I am looking into getting some new cars and engines and I was wondering if anyone could suggest some good websites to look at.


----------



## shaygetz (Sep 23, 2007)

Welcome to the forum. I myself get my trains at flea markets, yard sales, swap meets and train shows.


----------



## TakeFive (Jun 6, 2008)

I started at Caboose Hobbies, then Factory Direct Trains, IHC, Wholesale Trains, Hobbylinc, Internet Trains, Model Train Stuff (aka MB Klein), Trainworld and finally, ebay.

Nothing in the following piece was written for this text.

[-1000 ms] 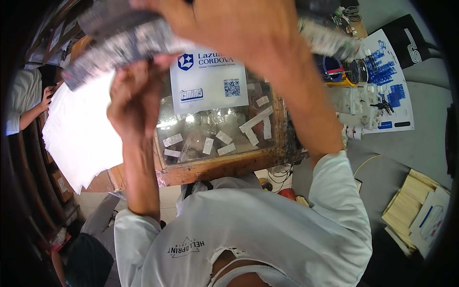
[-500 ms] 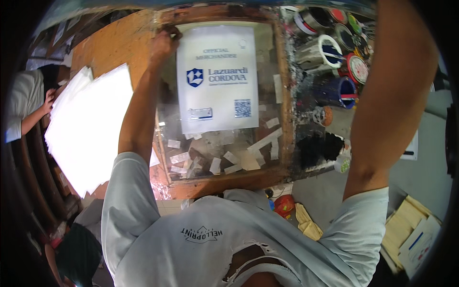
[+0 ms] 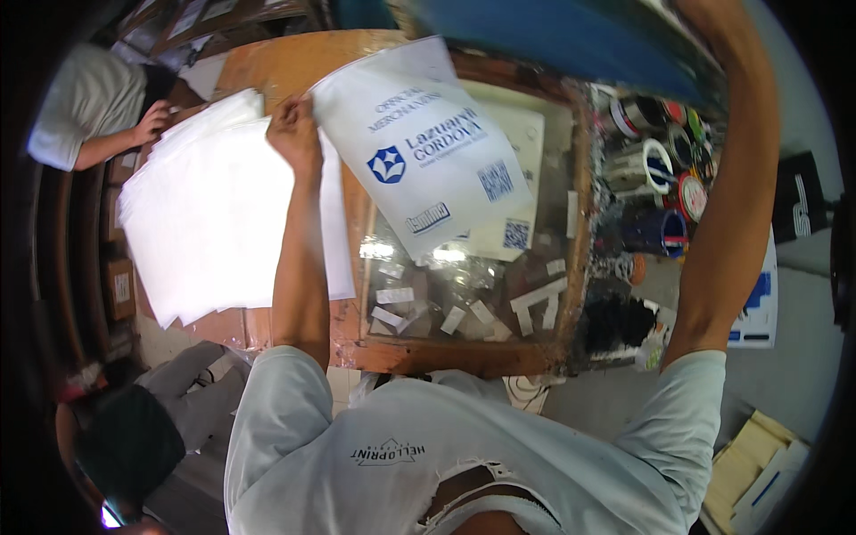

All easily found with Google.


----------



## Wyatt2104 (Dec 28, 2009)

Back when I was getting all my trains and track,
I went to Train Shows.
Then learned that at the end of the Weekend, prices dropped 20-40%.
They didn't want to take it back out to there vehicles, and haul it to the next show.


----------



## sequoia97 (Dec 29, 2009)

I buy all of my stuff off of Caboose Hobbies
They have always had what i needed/wanted


----------



## Chiefmcfuz (Dec 30, 2008)

Aside from ebay I go to the Treat Station in peekskill NY, Dutchess Tran Shop in Duchess county NY and the train stores in Strasburg PA when I am on vacation.


----------



## Reckers (Oct 11, 2009)

Ebay, and occasionally a LHS or train show.


----------



## vtecnturbo (Dec 24, 2009)

Chiefmcfuz said:


> Aside from ebay I go to the Treat Station in peekskill NY, Dutchess Tran Shop in Duchess county NY and the train stores in Strasburg PA when I am on vacation.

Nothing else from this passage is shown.